Jin Michael C, Ho Allen L, Feng Austin Y, Medress Zachary A, Pendharkar Arjun V, Rezaii Paymon, Ratliff John K, Desai Atman M
Department of Neurosurgery, Stanford University School of Medicine, Stanford, CA, USA.
Neurospine. 2022 Mar;19(1):133-145. doi: 10.14245/ns.2143244.622. Epub 2022 Mar 31.
Intradural spinal tumors are uncommon and while associations between clinical characteristics and surgical outcomes have been explored, there remains a paucity of literature unifying diverse predictors into an integrated risk model. To predict postresection outcomes for patients with spinal tumors.
IBM MarketScan Claims Database was queried for adult patients receiving surgery for intradural tumors between 2007 and 2016. Primary outcomes-of-interest were nonhome discharge and 90-day postdischarge readmissions. Secondary outcomes included hospitalization duration and postoperative complications. Risk modeling was developed using a regularized logistic regression framework (LASSO, least absolute shrinkage and selection operator) and validated in a withheld subset.

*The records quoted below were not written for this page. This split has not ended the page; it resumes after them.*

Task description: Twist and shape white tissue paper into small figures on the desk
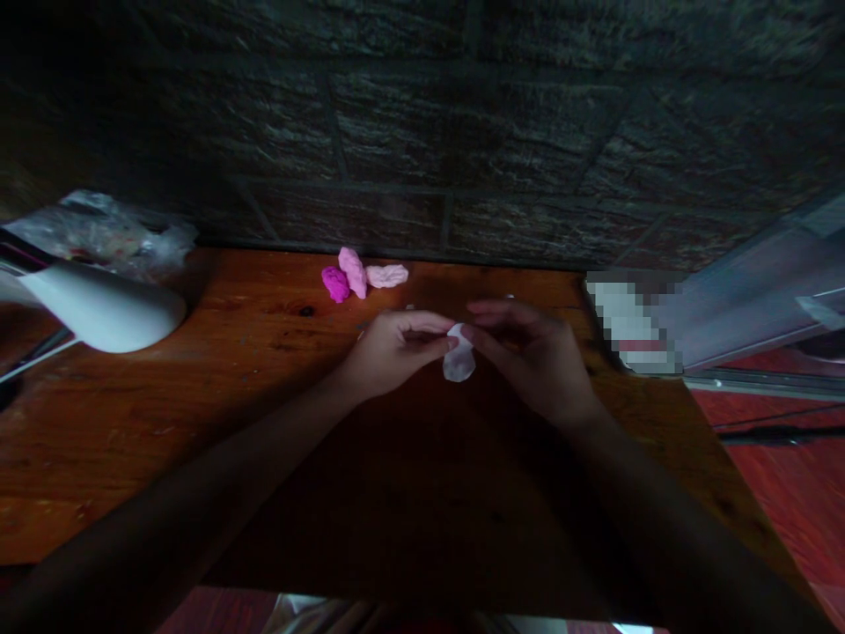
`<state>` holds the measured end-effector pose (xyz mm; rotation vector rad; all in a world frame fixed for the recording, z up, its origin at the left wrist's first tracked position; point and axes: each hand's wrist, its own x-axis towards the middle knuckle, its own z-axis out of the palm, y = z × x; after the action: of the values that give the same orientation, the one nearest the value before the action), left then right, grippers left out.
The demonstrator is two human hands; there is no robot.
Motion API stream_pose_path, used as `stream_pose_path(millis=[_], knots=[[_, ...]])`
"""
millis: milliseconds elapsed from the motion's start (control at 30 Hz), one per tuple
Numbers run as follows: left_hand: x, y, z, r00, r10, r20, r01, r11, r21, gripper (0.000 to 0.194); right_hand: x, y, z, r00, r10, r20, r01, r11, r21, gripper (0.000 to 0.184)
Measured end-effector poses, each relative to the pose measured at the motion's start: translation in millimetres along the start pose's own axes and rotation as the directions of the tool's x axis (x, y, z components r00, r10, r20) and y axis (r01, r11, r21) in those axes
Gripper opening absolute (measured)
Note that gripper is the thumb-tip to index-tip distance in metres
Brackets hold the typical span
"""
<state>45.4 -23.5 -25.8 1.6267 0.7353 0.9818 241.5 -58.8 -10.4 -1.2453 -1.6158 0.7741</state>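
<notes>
A small, thin whitish piece [459, 359], partly see-through at its lower end, is pinched at its top between both hands above the wooden table. My left hand [389, 350] grips it from the left, thumb and index finger closed on its edge. From the right, my right hand [538, 357] holds the same piece between thumb and fingers. What the piece is made of cannot be told in this dim light. Just beyond my left hand lie three lumps that look like modelling clay: a magenta lump [335, 283], a pink lump [353, 272] and a pale pink lump [387, 276].
On the left of the wooden table [132, 423] are a white lamp-like object [109, 304] and a crumpled clear plastic bag [125, 233]. A blurred-out pale object [630, 326] lies at the right edge. A dark stone-like wall [409, 132] closes off the back.
</notes>
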Motion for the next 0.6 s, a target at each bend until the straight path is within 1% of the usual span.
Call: stream_pose_path(millis=[67, 100, 133, 167, 233, 267, 300, 367, 433, 600], knots=[[0.1, -0.5, 1.0, 0.999, 0.006, -0.041, -0.006, 1.0, 0.006, 0.013, 0.7, -1.3, 0.1, 0.998, 0.049, -0.047, -0.045, 0.996, 0.075, 0.033], [0.4, -0.9, 1.0, 0.997, 0.012, -0.082, -0.011, 1.0, 0.011, 0.013, 1.2, -2.0, 0.0, 0.994, 0.095, -0.055, -0.088, 0.988, 0.129, 0.036], [0.7, -1.5, 0.9, 0.991, 0.019, -0.131, -0.018, 1.0, 0.013, 0.013, 1.7, -2.8, 0.0, 0.987, 0.157, -0.037, -0.147, 0.971, 0.19, 0.039], [1.1, -2.2, 0.6, 0.984, 0.025, -0.178, -0.023, 1.0, 0.012, 0.014, 2.2, -3.5, 0.1, 0.974, 0.226, 0.011, -0.221, 0.943, 0.247, 0.04], [1.8, -3.4, 0.2, 0.968, 0.031, -0.248, -0.033, 0.999, -0.003, 0.016, 3.0, -4.5, 1.0, 0.93, 0.333, 0.158, -0.367, 0.879, 0.306, 0.041], [2.0, -3.8, 0.2, 0.964, 0.031, -0.263, -0.036, 0.999, -0.013, 0.018, 3.1, -4.7, 1.8, 0.907, 0.361, 0.218, -0.415, 0.858, 0.303, 0.04], [2.0, -3.9, 0.4, 0.963, 0.031, -0.268, -0.039, 0.999, -0.026, 0.021, 3.1, -4.5, 2.8, 0.892, 0.374, 0.255, -0.44, 0.85, 0.291, 0.039], [1.5, -3.4, 1.5, 0.966, 0.034, -0.257, -0.048, 0.998, -0.05, 0.027, 2.6, -3.3, 5.0, 0.889, 0.374, 0.263, -0.442, 0.853, 0.277, 0.036], [0.5, -2.5, 3.0, 0.971, 0.02, -0.237, -0.037, 0.997, -0.07, 0.032, 2.1, -1.5, 6.5, 0.903, 0.36, 0.235, -0.418, 0.864, 0.281, 0.033], [-1.9, -1.5, 5.6, 0.975, -0.058, -0.217, 0.042, 0.996, -0.077, 0.025, 1.5, 1.5, 6.9, 0.922, 0.315, 0.225, -0.368, 0.895, 0.253, 0.02]])
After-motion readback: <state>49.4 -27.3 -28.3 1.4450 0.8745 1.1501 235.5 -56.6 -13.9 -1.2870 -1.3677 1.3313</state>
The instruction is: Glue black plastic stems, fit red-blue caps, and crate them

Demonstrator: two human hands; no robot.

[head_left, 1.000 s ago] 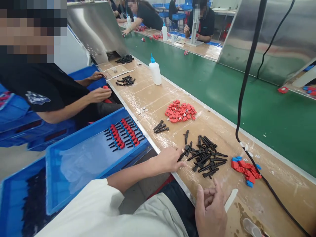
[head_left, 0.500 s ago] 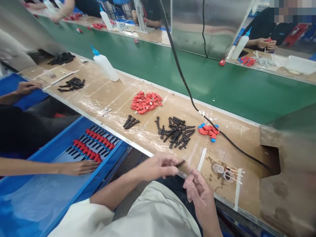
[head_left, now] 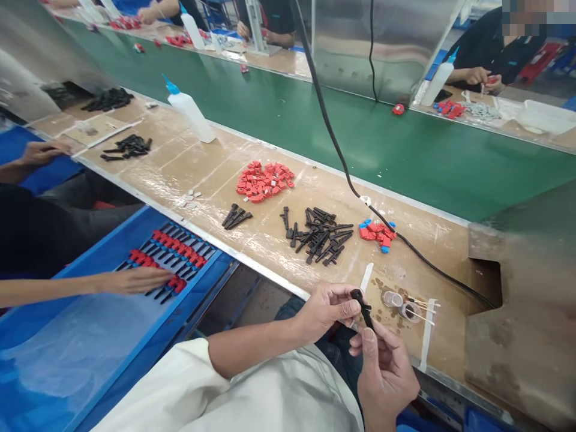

A total of 5,060 adult patients were included. Most surgeries utilized a posterior approach (n = 5,023, 99.3%) and tumors were most commonly found in the thoracic region (n = 1,941, 38.4%), followed by the lumbar (n = 1,781, 35.2%) and cervical (n = 1,294, 25.6%) regions. Compared to models using only tumor-specific or patient-specific features, our integrated models demonstrated better discrimination (area under the curve [AUC] [nonhome discharge] = 0.786; AUC [90-day readmissions] = 0.693) and accuracy (Brier score [nonhome discharge] = 0.155; Brier score [90-day readmissions] = 0.093). Compared to those predicted to be lowest risk, patients predicted to be highest-risk for nonhome discharge required continued care 16.3 times more frequently (64.5% vs. 3.9%). Similarly, patients predicted to be at highest risk for postdischarge readmissions were readmitted 7.3 times as often as those predicted to be at lowest risk (32.6% vs. 4.4%).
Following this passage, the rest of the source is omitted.